Im Durchschnitt sanken die Preise allerdings selbst in den begehrten sieben Großstädten Berlin, Hamburg, München, Köln, Frankfurt, Stuttgart und Düsseldorf. Für Ein- und Zweifamilienhäuser musste man 2,9 Prozent weniger bezahlen als noch vor einem Jahr. Bei Wohnungen betrug der Rückgang 1,6 Prozent.

Die Zahlen machen deutlich, dass sich der Trend am Immobilienmarkt gewendet hat, nachdem die Preise seit 2010 aufgrund des langen Booms stetig angestiegen waren. Im Gesamtjahr 2022 erhöhten sich die Kosten für Wohnimmobilien im Vergleich zum Vorjahr wegen der Zuwächse in den ersten drei Quartalen um 5,3 Prozent.
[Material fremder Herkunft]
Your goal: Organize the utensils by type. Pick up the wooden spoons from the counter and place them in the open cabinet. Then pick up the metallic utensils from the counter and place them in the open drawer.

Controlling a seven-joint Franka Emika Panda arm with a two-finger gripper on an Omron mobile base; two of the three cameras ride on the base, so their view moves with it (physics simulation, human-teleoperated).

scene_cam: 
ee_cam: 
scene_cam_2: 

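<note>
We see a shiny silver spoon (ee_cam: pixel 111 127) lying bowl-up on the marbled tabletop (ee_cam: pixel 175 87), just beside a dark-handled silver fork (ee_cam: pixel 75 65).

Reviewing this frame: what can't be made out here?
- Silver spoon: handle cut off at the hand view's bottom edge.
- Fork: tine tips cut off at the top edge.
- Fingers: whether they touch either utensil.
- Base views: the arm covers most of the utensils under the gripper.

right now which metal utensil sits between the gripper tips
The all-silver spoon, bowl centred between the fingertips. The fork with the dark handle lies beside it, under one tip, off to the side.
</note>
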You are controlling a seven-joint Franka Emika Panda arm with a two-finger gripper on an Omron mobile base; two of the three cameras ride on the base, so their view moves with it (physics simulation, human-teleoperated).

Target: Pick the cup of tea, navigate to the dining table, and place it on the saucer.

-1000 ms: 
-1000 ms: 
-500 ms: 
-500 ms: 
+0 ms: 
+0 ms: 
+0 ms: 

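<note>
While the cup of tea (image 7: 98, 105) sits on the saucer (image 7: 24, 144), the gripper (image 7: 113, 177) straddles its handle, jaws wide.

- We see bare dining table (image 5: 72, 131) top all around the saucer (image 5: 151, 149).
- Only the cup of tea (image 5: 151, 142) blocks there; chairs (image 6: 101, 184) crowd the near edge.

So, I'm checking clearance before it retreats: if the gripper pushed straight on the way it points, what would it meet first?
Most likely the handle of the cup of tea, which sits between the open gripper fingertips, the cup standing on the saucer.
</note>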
Allerdings war 2021 das Plus mit 11,5 Prozent mehr als doppelt so groß.

Ein Grund für das Ende des Booms sind die Erhöhungen der Leitzinsen der großen Notenbanken, um gegen die hohe Inflation anzugehen, die sich auch auf die Bauzinsen auswirken. So haben sich die Zinsen für Kredite mit einer zehnjährigen Zinsbindung innerhalb eines Jahres von knapp einem Prozent auf knapp vier Prozent vervierfacht. Das führt dazu, dass die Monatsraten für Zins und Tilgung um Hunderte Euro höher liegen als zuvor. Für viele Menschen ist der Kauf einer Immobilie deshalb nicht mehr leistbar, da das Geld wegen der Inflation generell knapp ist und Banken Finanzierungsanfragen kritischer prüfen. Dementsprechend gibt es weniger Anfragen für Immobilien als früher, berichten Makler.
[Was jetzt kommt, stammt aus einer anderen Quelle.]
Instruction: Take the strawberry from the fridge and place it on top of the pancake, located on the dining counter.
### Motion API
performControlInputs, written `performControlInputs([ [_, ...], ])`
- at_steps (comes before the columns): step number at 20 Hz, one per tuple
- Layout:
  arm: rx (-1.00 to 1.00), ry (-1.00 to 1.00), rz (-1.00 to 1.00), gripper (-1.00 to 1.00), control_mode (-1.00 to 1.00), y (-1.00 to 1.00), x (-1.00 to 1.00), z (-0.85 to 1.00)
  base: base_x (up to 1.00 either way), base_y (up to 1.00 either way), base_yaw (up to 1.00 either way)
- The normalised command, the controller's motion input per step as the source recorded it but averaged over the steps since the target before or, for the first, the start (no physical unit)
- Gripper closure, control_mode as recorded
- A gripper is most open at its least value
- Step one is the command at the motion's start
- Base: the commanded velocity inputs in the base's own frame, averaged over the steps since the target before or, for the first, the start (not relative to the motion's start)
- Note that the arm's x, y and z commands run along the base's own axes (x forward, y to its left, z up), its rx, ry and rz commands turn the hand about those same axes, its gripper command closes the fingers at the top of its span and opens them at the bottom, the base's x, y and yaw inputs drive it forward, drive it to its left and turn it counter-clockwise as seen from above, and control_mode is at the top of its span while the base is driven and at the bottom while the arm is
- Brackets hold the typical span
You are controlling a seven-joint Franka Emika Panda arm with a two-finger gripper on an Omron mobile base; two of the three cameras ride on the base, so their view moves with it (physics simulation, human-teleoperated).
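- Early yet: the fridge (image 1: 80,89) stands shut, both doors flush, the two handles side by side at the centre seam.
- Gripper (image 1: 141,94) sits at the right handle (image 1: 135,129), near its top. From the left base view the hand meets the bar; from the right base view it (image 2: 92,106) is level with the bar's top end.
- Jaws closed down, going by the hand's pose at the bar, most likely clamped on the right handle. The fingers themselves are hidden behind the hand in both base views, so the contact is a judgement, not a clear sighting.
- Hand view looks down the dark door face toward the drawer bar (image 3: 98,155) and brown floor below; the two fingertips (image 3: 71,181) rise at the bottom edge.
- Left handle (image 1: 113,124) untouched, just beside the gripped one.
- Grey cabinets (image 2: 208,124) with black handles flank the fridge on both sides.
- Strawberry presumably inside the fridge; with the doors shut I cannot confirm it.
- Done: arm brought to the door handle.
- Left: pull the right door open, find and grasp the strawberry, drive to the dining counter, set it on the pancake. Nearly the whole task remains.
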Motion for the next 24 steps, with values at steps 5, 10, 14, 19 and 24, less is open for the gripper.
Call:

Der Anstieg der Zinsen hat auch zu einem Einbruch im Bereich der Baufinanzierung geführt. Im Januar summierte sich das Neugeschäft inklusive Verlängerungen laut Bundesbank auf 12,7 Milliarden Euro – fast die Hälfte weniger als noch im Vorjahresmonat. Michael Neumann, Chef des Kreditvermittlers Dr. Klein, sagte kürzlich: „Bei Kapitalanlegern ist das Interesse an Immobilieninvestments gesunken, bei Eigennutzern die finanzielle Machbarkeit.“

Expertenmeinungen zufolge dürfte der Trend fallender Immobilienpreise anhalten. Das Deutsche Institut für Wirtschaftsforschung hält dieses Jahr einen Rückgang um bis zu zehn Prozent für möglich, die DZ Bank erwartet Nachlässe von vier bis sechs Prozent. Unbestritten ist, dass der Immobiliensektor in letzter Zeit überhitzt war. Laut Berechnungen der Bundesbank lagen die Immobilienpreise Ende 2022 in den Städten 20 bis 45 Prozent über dem angemessenen Niveau.

Experten zweifeln jedoch daran, dass Deutschland sich vor dem Platzen einer Immobilienblases befindet. Der Wohnungsmarkt gilt als stabil, selbst in wirtschaftlichen Krisenzeiten, da Immobilien häufig konservativ und auf lange Sicht finanziert werden. Der Markt befände sich auf dem Niveau von Anfang 2020, selbst wenn die Preise über einen längeren Zeitraum insgesamt um 15 Prozent sinken sollten, erklärte Jens Tolckmitt, Hauptgeschäftsführer des Verbands deutscher Pfandbriefbanken (vdp).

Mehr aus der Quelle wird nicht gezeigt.